_What you will do_.
How many lines below contain the word "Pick"? Reply solely with the number.

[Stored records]
- Opening Delimiter -

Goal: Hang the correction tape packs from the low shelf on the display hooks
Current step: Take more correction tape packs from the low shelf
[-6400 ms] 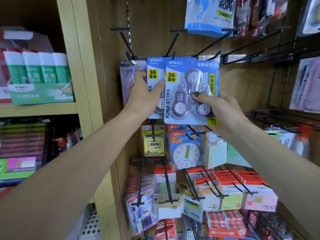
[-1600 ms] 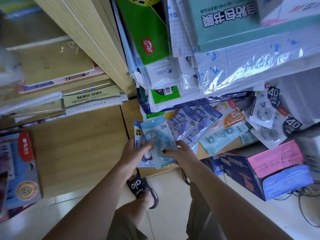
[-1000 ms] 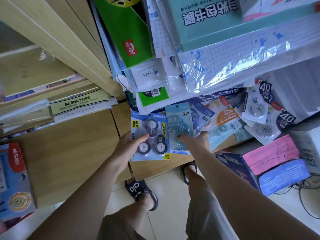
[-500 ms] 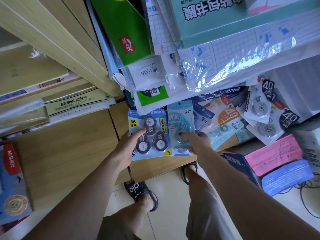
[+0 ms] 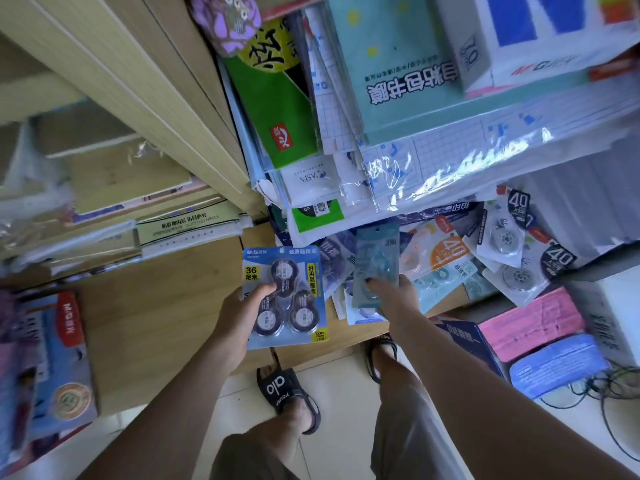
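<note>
My left hand [image 5: 242, 315] grips a blue three-roll correction tape value pack [image 5: 294, 271] by its lower left, thumb across the front. My right hand [image 5: 394, 297] pinches the bottom of a narrow teal single correction tape pack [image 5: 375, 252], held upright. Both packs are lifted just above the low wooden shelf [image 5: 166, 306]. Several more correction tape packs [image 5: 446, 258] lie in a loose heap on the shelf behind and to the right of my right hand. No display hooks are in view.
Stacked book-cover packs in plastic [image 5: 433, 109] overhang the heap from above. A wooden upright [image 5: 138, 84] stands at left with paper stacks [image 5: 138, 209] beside it. Pink and blue boxes [image 5: 540, 334] and cables sit at lower right. My sandalled feet [image 5: 287, 393] stand on the tiled floor.
Since 6.4 s ago my view dropped from the hooks to the low shelf. In the last second both hands drew apart, each lifting its pack slightly clear of the heap.
</note>
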The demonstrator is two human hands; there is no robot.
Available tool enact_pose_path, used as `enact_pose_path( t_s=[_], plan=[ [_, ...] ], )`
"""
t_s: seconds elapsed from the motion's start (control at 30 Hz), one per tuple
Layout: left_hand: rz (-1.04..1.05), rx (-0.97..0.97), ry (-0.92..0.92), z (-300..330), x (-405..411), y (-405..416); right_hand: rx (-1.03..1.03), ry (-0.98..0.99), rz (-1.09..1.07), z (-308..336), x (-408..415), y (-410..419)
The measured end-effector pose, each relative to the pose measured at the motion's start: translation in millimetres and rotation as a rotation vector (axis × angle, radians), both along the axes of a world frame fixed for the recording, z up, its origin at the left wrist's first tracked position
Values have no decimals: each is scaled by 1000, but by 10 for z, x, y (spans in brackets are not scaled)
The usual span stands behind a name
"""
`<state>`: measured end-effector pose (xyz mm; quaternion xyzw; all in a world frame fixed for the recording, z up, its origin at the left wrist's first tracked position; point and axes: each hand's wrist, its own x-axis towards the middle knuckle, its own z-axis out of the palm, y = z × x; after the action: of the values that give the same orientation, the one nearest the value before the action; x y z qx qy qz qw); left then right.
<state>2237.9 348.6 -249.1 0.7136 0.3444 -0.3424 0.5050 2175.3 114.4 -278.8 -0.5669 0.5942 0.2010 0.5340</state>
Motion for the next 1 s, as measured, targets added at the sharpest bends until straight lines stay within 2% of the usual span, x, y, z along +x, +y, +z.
enact_pose_path(
  t_s=[0.2,0.43,0.57,0.77,0.9,1.0],
  plan=[
    [-22,-35,-41,149,61,-77,-21,-49,26,60,111,35],
    [-48,-53,-14,47,-40,-200,-34,-78,-100,-39,37,-24],
    [-72,-61,-5,232,-120,-258,-39,-73,-197,179,-85,-96],
    [-159,-109,-36,981,-189,-320,109,-196,-340,1017,-356,-208],
    [-252,-162,-187,1815,-72,-479,212,-348,-445,1856,-462,-385],
    [-301,-219,-330,2547,99,-616,335,-519,-443,2624,-423,-555]
  ],
)
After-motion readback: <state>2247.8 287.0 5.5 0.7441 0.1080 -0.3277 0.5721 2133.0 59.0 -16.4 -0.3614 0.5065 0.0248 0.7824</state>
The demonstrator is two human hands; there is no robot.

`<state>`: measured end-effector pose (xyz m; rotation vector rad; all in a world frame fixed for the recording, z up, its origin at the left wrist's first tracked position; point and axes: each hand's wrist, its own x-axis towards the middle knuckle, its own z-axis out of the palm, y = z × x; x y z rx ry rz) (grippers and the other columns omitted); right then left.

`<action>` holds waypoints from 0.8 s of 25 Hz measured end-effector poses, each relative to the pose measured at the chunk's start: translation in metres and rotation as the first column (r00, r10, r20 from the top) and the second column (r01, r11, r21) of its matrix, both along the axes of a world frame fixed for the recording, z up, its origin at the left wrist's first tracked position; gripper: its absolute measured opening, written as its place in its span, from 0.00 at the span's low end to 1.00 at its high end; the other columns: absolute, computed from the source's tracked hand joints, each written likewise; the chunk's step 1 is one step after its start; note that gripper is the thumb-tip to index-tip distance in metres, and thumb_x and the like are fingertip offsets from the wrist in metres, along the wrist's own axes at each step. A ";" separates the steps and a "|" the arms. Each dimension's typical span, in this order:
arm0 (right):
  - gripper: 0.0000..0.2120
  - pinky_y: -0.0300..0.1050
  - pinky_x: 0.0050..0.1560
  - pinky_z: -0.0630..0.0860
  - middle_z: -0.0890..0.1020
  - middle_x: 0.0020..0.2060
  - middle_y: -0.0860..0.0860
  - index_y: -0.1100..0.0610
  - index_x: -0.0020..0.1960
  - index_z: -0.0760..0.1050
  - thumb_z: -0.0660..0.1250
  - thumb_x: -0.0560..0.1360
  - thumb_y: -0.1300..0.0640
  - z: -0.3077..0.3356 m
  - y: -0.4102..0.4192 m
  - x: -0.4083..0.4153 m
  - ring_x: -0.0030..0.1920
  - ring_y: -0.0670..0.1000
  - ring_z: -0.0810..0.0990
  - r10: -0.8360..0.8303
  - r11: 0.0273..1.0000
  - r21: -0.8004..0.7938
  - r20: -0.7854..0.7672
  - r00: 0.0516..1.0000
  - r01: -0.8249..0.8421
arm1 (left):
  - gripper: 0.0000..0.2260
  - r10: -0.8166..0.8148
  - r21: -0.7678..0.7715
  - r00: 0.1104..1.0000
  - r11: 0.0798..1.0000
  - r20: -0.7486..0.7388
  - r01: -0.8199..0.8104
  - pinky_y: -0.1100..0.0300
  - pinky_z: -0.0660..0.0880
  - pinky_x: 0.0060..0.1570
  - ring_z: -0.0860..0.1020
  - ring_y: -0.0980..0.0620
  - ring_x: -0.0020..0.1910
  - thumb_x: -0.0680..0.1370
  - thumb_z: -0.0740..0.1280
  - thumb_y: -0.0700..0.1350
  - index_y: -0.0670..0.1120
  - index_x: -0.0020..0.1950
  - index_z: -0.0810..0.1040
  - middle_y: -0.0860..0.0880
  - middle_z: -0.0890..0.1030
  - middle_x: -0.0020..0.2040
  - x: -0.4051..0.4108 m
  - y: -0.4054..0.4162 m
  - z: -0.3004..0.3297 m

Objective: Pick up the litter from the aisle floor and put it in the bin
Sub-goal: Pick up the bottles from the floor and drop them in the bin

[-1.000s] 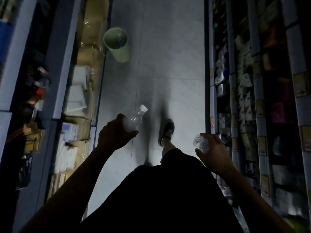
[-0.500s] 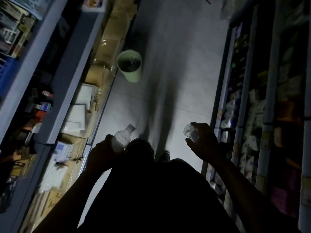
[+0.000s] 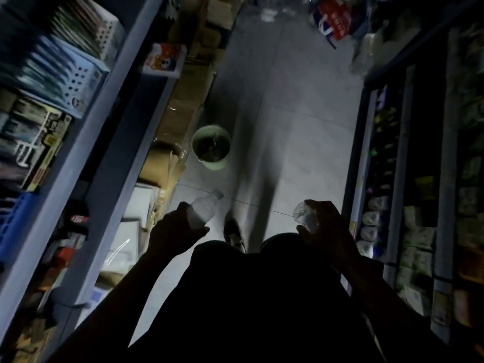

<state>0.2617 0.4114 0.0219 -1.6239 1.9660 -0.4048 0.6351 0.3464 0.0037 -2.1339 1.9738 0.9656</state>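
My left hand (image 3: 175, 233) grips a clear plastic bottle (image 3: 205, 208) by its base, with the cap pointing up and away towards the bin. My right hand (image 3: 323, 225) holds a crumpled clear plastic cup (image 3: 303, 215). The pale green bin (image 3: 211, 163) stands on the grey aisle floor against the left shelving, a short way ahead of the bottle. Some dark litter lies inside it. Both hands are at about waist height, in shadow.
Shelving units (image 3: 86, 158) line the aisle on the left, with cardboard boxes (image 3: 167, 163) at floor level beside the bin. Stocked shelves (image 3: 408, 221) run along the right. My shoe (image 3: 234, 233) is on the floor between my hands. A red and white bag (image 3: 334, 20) lies far ahead.
I have walked up the aisle: the bin has come much closer and lower in view. Both hands still carry the bottle and the cup.
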 end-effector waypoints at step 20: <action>0.40 0.38 0.60 0.72 0.75 0.64 0.52 0.34 0.72 0.66 0.78 0.70 0.62 -0.034 -0.403 0.016 0.60 0.50 0.78 0.050 0.920 0.346 0.359 0.932 -0.182 | 0.35 0.262 0.200 0.961 0.950 -0.091 -0.240 0.64 0.64 0.31 0.71 0.63 0.37 0.67 0.77 0.59 0.54 0.61 0.57 0.57 0.73 0.44 -0.026 -0.346 -0.039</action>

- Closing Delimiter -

_Answer area_.
2